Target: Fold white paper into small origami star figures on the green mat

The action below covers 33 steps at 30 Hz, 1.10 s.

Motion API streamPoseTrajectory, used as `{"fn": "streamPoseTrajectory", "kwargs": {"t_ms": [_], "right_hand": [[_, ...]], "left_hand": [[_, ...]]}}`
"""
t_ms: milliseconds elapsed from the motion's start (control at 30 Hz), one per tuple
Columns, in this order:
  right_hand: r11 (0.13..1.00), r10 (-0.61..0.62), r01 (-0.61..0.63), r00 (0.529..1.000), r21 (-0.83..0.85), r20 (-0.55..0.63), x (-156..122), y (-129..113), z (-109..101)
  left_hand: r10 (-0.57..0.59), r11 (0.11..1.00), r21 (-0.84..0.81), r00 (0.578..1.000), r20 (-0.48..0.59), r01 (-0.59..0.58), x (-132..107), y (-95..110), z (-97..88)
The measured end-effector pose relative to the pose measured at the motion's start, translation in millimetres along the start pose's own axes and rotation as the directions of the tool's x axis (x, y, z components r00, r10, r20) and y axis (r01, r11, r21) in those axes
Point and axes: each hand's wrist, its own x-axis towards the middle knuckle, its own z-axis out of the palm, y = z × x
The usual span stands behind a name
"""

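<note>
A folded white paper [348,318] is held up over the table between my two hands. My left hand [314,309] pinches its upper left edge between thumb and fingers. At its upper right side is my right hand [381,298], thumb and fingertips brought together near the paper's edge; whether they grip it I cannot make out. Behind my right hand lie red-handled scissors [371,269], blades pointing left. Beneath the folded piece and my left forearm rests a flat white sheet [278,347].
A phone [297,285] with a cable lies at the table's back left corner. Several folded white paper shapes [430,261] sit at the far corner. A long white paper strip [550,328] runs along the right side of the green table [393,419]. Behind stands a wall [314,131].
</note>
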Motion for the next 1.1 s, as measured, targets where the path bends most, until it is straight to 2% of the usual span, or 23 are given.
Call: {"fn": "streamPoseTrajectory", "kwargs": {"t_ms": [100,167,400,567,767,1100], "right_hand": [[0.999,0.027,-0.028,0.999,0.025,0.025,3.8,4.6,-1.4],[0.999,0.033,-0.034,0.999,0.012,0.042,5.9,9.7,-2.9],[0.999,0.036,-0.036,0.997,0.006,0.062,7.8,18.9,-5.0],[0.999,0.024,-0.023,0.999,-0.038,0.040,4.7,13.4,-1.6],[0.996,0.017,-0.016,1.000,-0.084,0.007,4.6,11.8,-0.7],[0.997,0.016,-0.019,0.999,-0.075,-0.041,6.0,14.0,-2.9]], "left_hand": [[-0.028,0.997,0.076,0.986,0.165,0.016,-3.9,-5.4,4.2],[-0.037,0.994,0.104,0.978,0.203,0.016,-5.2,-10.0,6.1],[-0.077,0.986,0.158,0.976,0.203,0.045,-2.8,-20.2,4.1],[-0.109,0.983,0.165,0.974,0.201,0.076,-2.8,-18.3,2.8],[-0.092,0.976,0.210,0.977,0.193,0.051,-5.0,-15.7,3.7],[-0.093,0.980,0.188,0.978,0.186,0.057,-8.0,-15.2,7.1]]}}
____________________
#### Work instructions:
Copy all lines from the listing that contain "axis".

#### Task solution:
The measured end-effector pose relative to the pose measured at the motion's start, translation in millimetres along the start pose's own axes and rotation as the directions of the tool's x axis (x, y, z components r00, r10, r20) and y axis (r01, r11, r21) in those axes
Point and axes: each hand's wrist, its own x-axis towards the middle knuckle, its own z-axis out of the palm, y = z × x

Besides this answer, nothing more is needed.